Purnama Dua

6.3K 488 68
                                    

Seringkali kita kesulitan untuk memaknai apa-apa yang ada di sekitar kita. Sulit mengerti dengan jelas bagaimana maksud dari hadirnya sebuah bahagia maupun lara. Keliru memaknai semua itu, sampai akhirnya tinggal penyesalannya saja yang tersisa. Purnama dua, waktu di mana penyesalan dari kedua insan itu mulai terasa.

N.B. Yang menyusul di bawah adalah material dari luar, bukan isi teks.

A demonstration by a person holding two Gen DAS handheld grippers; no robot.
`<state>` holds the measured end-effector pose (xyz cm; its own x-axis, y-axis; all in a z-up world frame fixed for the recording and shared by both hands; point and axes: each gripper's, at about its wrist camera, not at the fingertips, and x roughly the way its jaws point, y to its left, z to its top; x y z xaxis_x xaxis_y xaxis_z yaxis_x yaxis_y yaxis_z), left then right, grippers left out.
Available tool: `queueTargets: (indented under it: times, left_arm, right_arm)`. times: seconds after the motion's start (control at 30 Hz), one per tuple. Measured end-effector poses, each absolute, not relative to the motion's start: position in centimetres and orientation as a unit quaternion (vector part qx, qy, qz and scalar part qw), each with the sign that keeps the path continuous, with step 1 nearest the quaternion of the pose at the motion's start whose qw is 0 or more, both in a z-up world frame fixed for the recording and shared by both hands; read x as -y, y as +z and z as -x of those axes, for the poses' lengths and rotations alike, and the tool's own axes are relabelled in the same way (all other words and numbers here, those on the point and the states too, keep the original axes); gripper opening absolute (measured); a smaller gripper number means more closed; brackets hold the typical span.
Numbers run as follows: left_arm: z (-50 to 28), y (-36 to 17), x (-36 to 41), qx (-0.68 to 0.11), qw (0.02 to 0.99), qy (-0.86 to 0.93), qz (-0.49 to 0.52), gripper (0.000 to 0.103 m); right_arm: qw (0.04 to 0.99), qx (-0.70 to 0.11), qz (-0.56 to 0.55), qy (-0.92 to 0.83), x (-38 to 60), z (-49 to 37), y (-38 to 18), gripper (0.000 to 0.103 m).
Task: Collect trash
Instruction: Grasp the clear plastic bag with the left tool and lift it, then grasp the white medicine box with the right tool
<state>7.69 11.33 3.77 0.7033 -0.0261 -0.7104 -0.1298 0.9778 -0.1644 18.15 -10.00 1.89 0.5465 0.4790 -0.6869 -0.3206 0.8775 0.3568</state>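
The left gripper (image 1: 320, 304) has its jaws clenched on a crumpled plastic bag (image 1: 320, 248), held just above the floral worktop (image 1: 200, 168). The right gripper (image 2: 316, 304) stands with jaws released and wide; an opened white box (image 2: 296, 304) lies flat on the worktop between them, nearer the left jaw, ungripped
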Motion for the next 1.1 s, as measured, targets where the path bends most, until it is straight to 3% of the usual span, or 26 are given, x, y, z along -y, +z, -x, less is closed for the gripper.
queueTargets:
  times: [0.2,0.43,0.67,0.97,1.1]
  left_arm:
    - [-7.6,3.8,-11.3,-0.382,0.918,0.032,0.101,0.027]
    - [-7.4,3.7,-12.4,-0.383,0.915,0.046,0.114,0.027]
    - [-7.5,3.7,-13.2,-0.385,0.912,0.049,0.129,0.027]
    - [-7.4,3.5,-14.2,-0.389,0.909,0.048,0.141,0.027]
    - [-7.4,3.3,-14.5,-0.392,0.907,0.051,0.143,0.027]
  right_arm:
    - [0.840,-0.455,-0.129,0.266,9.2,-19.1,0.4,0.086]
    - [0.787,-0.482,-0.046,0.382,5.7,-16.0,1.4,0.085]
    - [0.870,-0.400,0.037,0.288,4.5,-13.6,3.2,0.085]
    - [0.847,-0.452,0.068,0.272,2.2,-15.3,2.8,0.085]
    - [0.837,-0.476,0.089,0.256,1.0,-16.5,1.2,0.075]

Yang perempuan, menyesal atas tindakannya yang tertekan dengan kepura-puraan lalu melampiaskan pada orang-orang di sekitar. Lalu yang laki-laki, menyesal mengapa selama ini memaksa perempuannya untuk terus bersama padahal rasa dari sang puan sudah melebur tanpa sisa. Dan keputusan awal dari penyesalan ini adalah saling menjauh, entah untuk sama-sama memperbaiki diri atau memang sudah waktunya untuk berpisah lagi.

Terlihat Salsa yang terkapar di brankar rumah sakit. Suhu tubuhnya naik dan wajahnya pucat, sebab dari hari Rabu sampai hari Minggu ini ia terus kepikiran dengan suami dan anak-anaknya. Sekalipun tidak pernah Salsa bayangkan kalau Lian akan semarah itu.

"Anak-anak aku pergi ke mana? Capek banget hidup tanpa mereka." Lirih Salsa.

Ia ditemani oleh Nabila di ruangannya. Semalam Nabila dihubungi oleh Erna kalau Salsa dirawat di rumah sakit.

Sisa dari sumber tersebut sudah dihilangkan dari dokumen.